Cancer Cell Signaling Objectives:

  1. Students will understand what the purpose of cell signaling and signal transduction is.
  2. Students will understand the importance of proteins EGFR and RAS to cellular communication.
  3. Students will understand how cancer can be linked to mutations in EGFR and RAS.
Cancer and Evolution

Since we are studying a model organism (fruit fly) and how diet potentially impacts cancer expression in a cancer pathway found in humans as well (a version of EGFR found in flies as well as RAS), the links between such diverse, distantly related organisms as insects and mammals clearly shows the sharing of a common ancestor and evolution overall. The next step in this journey is to look at the prevalence of cancer outside of humans. Cancer begins with the advent of multicellularity, as an organism would need to have the ability to make new cells to make cells in excess. So only eukaryotes, the only organisms that are multicellular, can have cancer. Within the realm of eukaryotes, cancers are found in almost all mammals as well as most non-mammal vertebrates, invertebrates and plants as well (Albuquerque et al., 2018).
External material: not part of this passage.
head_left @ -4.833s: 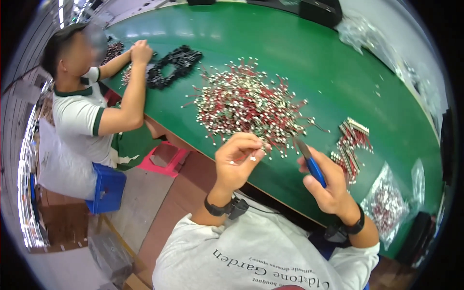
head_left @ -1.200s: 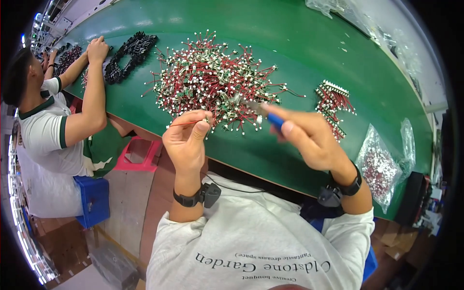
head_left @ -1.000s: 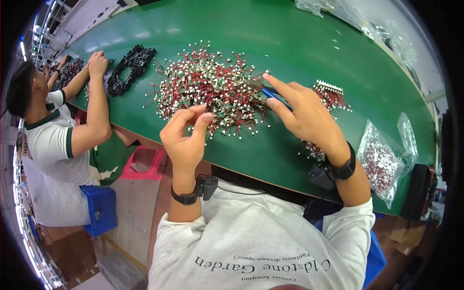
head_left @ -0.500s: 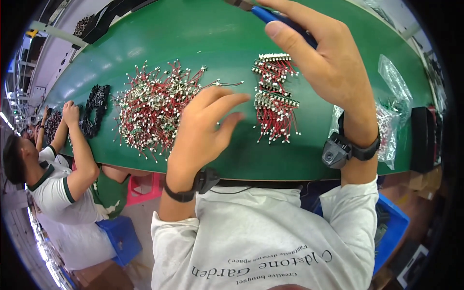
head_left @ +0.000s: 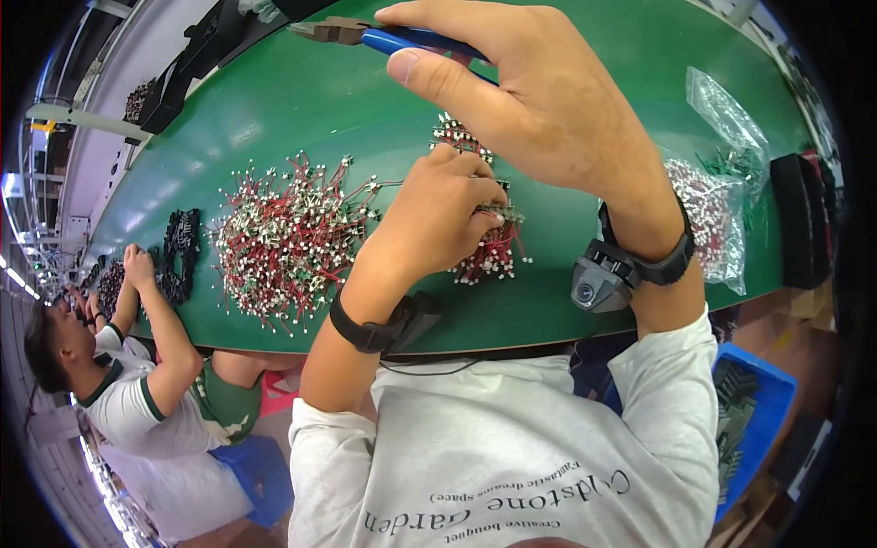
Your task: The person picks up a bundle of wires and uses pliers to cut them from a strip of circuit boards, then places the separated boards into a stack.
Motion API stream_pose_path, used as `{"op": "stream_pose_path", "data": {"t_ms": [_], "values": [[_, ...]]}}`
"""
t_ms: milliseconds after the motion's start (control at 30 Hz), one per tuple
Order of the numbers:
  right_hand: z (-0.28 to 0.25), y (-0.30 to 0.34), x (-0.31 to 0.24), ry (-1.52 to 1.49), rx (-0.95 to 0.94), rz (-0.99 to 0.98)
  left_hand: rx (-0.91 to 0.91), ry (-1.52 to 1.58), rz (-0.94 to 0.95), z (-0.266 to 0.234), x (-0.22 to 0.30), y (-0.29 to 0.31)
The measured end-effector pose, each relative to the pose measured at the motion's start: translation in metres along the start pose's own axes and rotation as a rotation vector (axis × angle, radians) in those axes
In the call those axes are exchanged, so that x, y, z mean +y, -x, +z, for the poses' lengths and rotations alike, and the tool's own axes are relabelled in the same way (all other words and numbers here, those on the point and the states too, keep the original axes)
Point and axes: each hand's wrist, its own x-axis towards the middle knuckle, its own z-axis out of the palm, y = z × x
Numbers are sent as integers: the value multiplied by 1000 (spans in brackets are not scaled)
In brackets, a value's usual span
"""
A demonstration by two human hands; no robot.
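Observation:
My right hand [head_left: 539,100] is closed around blue-handled pliers [head_left: 336,31], held above the table with the metal jaws pointing left. My left hand [head_left: 448,205] is down at the neat rows of small green boards [head_left: 498,260] with red wires and white connectors. Its fingers curl in toward the thumb; whatever lies between them is too small and partly hidden. The hand covers the middle of these rows. To its left spreads a big loose heap of similar red-wired pieces [head_left: 283,242].
A clear plastic bag [head_left: 722,233] of red-and-white pieces lies at the right, beside a black box [head_left: 800,219]. A blue bin [head_left: 758,411] stands below the table edge. At the left, a co-worker [head_left: 137,384] handles black parts [head_left: 181,251] on the green table [head_left: 365,100].
My left hand has moved right onto the rows, its fingers closing. My right hand has shifted left with the pliers, whose jaws now show fully. The whole view has shifted slightly.

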Motion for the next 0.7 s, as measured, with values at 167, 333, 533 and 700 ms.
{"op": "stream_pose_path", "data": {"t_ms": [167, 333, 533, 700], "values": [[-3, 0, -4, -23, -11, 22, 113, 140, -14, -15, 15, 6], [3, 2, 3, 20, 70, -58, 228, 813, -257, -28, 15, 22], [2, -4, -17, 2, 66, 61, 470, 1052, -286, -36, 8, 33], [27, 4, 15, -239, 40, 186, 796, 1433, -203, -39, -3, 66]]}}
The information on the similarity of cancer occurrence shows how common cancer is and how we humans are much more like other organisms than we might think. Though lung, prostate and testicular cancers are uniquely common in humans, other animals have other common cancers not as common to us. For example, in captive non-human primates uterine and gastrointestinal cancers are common, while not in humans. On the other hand, lymphomas are found throughout vertebrates. All mammal orders except that of the monotremes have been found to have cancer occurrence (Albuquerque et al., 2018). When entering the invertebrates, there is evidence in hydra, which are small, fresh-water organisms, that tumors have formed in them (Domazet-Lošo et al., 2014). Even extinct organisms have been found to have cancer, including dinosaurs (Rothschild et al., 2003). Plants can develop tumors as well, though rarely spontaneously. Usually, plant tumors are caused by bacteria, fungi or viruses (Doonan and Sablowski, 2010).
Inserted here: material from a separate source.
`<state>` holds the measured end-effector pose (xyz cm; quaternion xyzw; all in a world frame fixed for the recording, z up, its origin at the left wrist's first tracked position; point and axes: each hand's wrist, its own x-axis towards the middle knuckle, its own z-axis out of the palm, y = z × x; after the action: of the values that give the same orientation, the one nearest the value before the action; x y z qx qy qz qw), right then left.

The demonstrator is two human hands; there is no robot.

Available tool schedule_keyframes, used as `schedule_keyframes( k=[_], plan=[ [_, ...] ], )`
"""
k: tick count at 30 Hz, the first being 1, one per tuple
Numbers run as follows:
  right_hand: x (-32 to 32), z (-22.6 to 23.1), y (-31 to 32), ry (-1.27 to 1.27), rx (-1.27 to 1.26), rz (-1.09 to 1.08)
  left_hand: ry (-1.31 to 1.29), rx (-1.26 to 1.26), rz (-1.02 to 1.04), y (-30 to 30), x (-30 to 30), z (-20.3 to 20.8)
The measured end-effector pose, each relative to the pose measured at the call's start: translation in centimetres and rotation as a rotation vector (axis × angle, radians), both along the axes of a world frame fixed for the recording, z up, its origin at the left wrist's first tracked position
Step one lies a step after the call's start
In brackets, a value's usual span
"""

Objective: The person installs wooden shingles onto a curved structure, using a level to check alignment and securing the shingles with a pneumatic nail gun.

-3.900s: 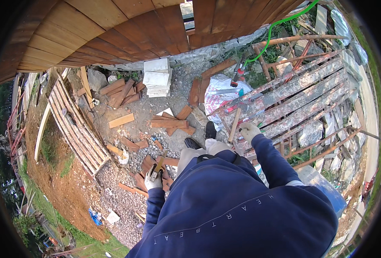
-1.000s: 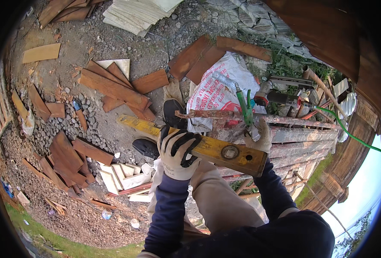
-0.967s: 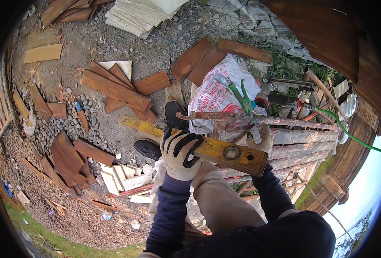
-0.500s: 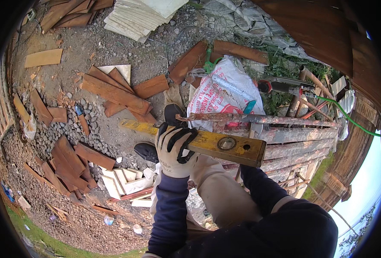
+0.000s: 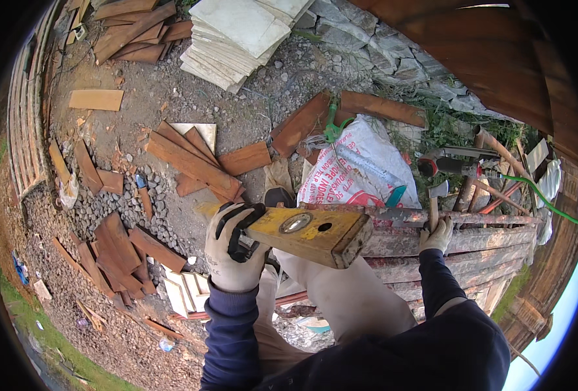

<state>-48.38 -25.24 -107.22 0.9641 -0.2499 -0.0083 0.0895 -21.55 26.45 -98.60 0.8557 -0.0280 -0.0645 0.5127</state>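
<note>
Head view, far left: I see 1 curved slatted frame (image 5: pixel 28 117), then brown wooden boards (image 5: pixel 116 251) piled on gravel (image 5: pixel 132 355). Next, I have the gloved left hand (image 5: pixel 233 247) clamped around a yellow spirit level (image 5: pixel 331 234), tilted above the person's legs (image 5: pixel 354 296), with its broad end toward the right. Behind it, a white sack (image 5: pixel 367 159) with red print lies near the slatted tabletop (image 5: pixel 484 241). Over that, my gloved right hand (image 5: pixel 437 236) grips a wooden-handled tool (image 5: pixel 433 212), metal head uppermost; I can't tell if it touches the slats. Farthest right, a green hose (image 5: pixel 536 188) curves away.
</note>
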Motion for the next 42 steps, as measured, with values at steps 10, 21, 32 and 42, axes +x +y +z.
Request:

Though certainly not all cancers are connected to aging, a vast amount of them can be connected to getting older. Natural selection is a key theory of evolution stating that organisms best adapted to their environment will survive and produce more than enough offspring for some of them to survive so they ultimately pass their genes on at least to their grandchildren (Campbell and Reece, 2005). When organisms like humans pass the age of reproduction, evolutionary theory suggests that natural selection is not acting on them as much. So, as we age, diseases connected to aging become common because natural selection is not selecting for or against the ability to fight off these diseases and live any longer (Kirkwood and Austad, 2000). Though the lifetime risk of dying from cancer in the United States was 21% from ages 0-60 in 2007-2009, the highest incidence of cancer in 2009 occurred in the age range of 65-69 with over 200,000 reported cases (White et al., 2015). So, it is not possible to state unequivocally that natural selection rarely impacts cancer occurrence, it is another evolutionary connection of pedagogical and scientific value.

Then there is the issue of size. There is a great diversity of median organism size within the animal kingdom. You have mice and then you have whales. The larger an organism, the more cells you have in an organism since cell size stays relatively constant. So, with more cells you should have more of a chance for cancer. This is not the case, which is Peto’s Paradox (Peto et al., 1975). Humans have a cancer risk of 11-25%, which is not vastly different from mice. In elephants, on the other hand, it is only 5%, showing cancer is not found at consistent rates among organisms (Tollis et al., 2017). Mathematically humans have a certain chance of getting colon cancer based on the number of stem cells in the colon. By the age of 90, humans mathematically should have a 2.5% chance of contracting colon cancer. Actual data from the American Cancer Society shows it is 5%. Based on the fact that a blue whale is 1,000 times the size of a human, the same equation reveals that 100% of whales have colon cancer by the age of 80. Based on what is known about whales, which can live over 100 years, this is not the case. This is Peto’s Paradox in a nutshell. So what is preventing elephants and whales from contracting vast amounts of cancer? There are many suggestions including lower mutation rates in non-sex cells, more copies of tumor suppressor genes and fewer proto-oncogenes, among others (Caulin and Maley et al., 2011). This paradox shows that we do not yet understand all the evolutionary pressures at play, so scientific research still has a long way to go. If we can understand what is helping larger organisms to survive we might be able to translate that knowledge into a way to stop the spreading of cancer.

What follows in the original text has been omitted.